Her cheeks, she knew, were glowing beneath her tan, and she no longer had the brim of her bonnet nor

her parasol to hide them beneath: her bonnet was hanging by its ribbons around her neck, and her

parasol had been knocked from her hand by her aunt’s enthusiastic embrace. She could not, even if

she’d wanted to, have raised her gaze to meet Captain Carstairs’s, because she would not have been

able to see him, so much were her enthusiastic relations crowding her. Her gown and pelisse were being

tugged at by a dozen eager hands, as her young cousins vied with one another for her attention. Only one

of those cousins did she recognize… indeed, the vast majority of them had not yet been born when last

Victoria had seen their parents, and that was her cousin Rebecca, who was closest to her own age. It

was Rebecca with whom a four-year-old Victoria, along with their parents, had traveled to India, in

order that their mothers, who were sisters, might visit their four brothers, stationed in Jaipur with the

British military.

Sadly, it was during that visit that a malarial outbreak had taken the lives of both of Victoria’s parents,

causing Rebecca’s parents to flee with their daughter back to England, leaving behind a sickly and

contagious Victoria, who was not expected to survive.

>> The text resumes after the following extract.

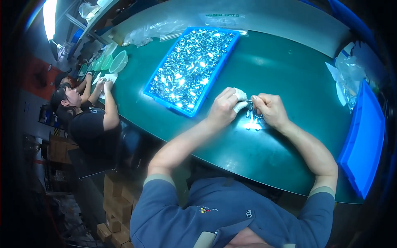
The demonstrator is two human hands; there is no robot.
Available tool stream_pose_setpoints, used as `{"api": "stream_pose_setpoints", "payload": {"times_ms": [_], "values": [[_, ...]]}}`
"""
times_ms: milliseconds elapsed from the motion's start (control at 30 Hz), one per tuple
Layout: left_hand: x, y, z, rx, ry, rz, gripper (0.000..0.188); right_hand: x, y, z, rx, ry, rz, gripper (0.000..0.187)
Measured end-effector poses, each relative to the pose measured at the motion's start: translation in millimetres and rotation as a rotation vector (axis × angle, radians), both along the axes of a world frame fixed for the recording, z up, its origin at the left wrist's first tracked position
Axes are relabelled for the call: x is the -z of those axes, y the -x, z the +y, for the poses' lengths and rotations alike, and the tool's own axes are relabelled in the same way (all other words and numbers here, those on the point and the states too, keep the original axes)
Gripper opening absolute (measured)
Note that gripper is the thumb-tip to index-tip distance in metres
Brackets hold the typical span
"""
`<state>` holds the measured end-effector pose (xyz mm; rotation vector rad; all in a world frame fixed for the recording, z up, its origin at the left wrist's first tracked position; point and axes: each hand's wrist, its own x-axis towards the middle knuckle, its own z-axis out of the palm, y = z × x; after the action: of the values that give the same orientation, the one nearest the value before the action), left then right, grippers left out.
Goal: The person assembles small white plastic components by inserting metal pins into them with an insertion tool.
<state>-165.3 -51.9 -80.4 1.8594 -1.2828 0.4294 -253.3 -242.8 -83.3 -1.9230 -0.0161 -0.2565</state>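
Note:
My left hand point(225, 105), with white finger cots on its thumb and a finger, is closed in a pinch. Opposite it, my right hand point(269, 108) pinches too, and the fingertips of both nearly meet over the green table. A small shiny metal part point(249, 101) shows between them; its exact kind is too small to make out. Just below the fingers lies a little group of similar metal pieces point(253, 120) in a bright glare. Up and to the left, a blue tray point(201, 103) is filled with many small shiny metal parts point(188, 66).
An empty-looking blue tray point(366, 144) stands tilted at the right table edge, beside clear plastic bags point(349, 72). More plastic bags point(142, 33) lie along the back. At the left, two co-workers point(89, 111) sit near green bowls point(119, 62). Cardboard boxes point(118, 202) are stacked below.

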Motion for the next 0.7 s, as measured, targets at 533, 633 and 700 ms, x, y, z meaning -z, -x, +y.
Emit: {"api": "stream_pose_setpoints", "payload": {"times_ms": [533, 633, 700], "values": [[-41.6, -44.9, 139.3, -0.64, -0.21, -0.242, 0.019, 11.3, -6.2, -24.3, 0.131, -0.226, -0.024, 0.041], [-37.0, -23.5, 106.0, -0.483, -0.152, -0.229, 0.02, 5.4, -6.8, -24.5, 0.193, -0.227, -0.017, 0.041], [-28.4, -1.9, 80.3, -0.277, -0.197, -0.043, 0.023, 6.9, -12.6, -23.8, 0.172, -0.249, -0.049, 0.04]]}}
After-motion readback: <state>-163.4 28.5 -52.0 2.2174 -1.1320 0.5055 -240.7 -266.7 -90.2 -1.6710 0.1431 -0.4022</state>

Survive Victoria had, however, and no amount of across-the-sea cajoling had been successful in

inducing her uncles to send her back to England to live with their sister, who thought it quite unsuitable for

a young lady—particularly the only daughter of the Duke of Harrow—to be raised by three young

bachelors. It was only now that Victoria had reached marriageable age that her mother’s brothers had

decided to relinquish their guardianship… a decision Victoria could not help noting coincided with her

growing disgust for and complaints about their sometimes scandalous behavior. For example, she had

never been able to get a single one of her uncles to refrain from putting his feet upon the table after a

heavy meal.

Victoria could only dimly remember her own parents, and recalled the Gardiners just as vaguely. She

had a distant memory of Rebecca joining her in a mud-pie-building contest. Now a golden-haired beauty

of seventeen, Rebecca, Victoria could not help noticing, looked perfectly unlikely to take part in any such

activity. She had not even deigned to join her family’s undignified greeting of their cousin from India.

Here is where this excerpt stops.